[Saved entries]
**********
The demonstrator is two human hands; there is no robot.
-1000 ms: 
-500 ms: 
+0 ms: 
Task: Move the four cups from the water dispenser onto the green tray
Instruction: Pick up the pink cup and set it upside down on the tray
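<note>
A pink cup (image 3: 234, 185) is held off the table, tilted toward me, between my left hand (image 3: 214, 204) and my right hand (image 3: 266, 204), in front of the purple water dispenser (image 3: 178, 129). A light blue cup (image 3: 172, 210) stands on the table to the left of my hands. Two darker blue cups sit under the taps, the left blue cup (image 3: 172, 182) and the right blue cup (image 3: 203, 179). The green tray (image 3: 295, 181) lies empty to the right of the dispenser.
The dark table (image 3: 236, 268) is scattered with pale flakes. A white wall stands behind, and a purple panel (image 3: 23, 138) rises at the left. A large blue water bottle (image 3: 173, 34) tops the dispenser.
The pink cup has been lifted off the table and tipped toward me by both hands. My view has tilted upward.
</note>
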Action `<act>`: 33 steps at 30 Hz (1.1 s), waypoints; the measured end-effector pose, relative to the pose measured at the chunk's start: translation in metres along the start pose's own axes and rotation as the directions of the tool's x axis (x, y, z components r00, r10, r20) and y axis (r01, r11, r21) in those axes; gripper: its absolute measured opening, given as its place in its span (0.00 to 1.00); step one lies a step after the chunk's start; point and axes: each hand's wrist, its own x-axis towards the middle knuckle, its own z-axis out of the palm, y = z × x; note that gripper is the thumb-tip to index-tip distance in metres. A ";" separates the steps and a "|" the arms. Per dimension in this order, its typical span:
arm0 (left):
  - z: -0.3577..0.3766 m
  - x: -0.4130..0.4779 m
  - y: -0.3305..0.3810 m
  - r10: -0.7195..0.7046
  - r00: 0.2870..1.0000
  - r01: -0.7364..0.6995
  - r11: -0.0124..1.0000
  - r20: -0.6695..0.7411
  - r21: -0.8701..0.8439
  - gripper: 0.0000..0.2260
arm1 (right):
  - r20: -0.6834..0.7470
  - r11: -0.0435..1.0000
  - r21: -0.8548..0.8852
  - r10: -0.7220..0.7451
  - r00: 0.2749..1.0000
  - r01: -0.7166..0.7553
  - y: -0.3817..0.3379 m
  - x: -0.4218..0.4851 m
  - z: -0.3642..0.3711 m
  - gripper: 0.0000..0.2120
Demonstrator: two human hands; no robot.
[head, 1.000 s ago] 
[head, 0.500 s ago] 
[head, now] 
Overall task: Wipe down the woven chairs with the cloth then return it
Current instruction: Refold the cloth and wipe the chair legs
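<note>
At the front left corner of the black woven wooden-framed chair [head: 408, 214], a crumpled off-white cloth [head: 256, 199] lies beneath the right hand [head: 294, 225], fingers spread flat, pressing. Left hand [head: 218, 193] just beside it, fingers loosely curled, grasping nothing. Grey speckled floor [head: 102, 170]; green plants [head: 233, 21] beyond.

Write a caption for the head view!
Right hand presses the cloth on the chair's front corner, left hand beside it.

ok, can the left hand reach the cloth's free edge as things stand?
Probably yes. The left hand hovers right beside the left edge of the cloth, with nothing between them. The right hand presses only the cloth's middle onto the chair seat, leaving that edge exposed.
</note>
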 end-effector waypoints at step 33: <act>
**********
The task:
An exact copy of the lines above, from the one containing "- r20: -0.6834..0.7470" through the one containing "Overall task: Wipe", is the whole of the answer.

Solution to this problem:
  - r20: -0.6834..0.7470
  - r11: -0.0435..1.0000
  - r21: -0.8548..0.8852
  - r10: -0.7220..0.7451
  - r00: 0.2749..1.0000
  - r01: -0.7166..0.7553
  - y: -0.3817..0.3379 m
  - x: -0.4218..0.4851 m
  - z: -0.3642..0.3711 m
  - gripper: 0.0000..0.2120
Demonstrator: two human hands; no robot.
[head, 1.000 s ago] 
[head, 0.500 s ago] 
[head, now] 
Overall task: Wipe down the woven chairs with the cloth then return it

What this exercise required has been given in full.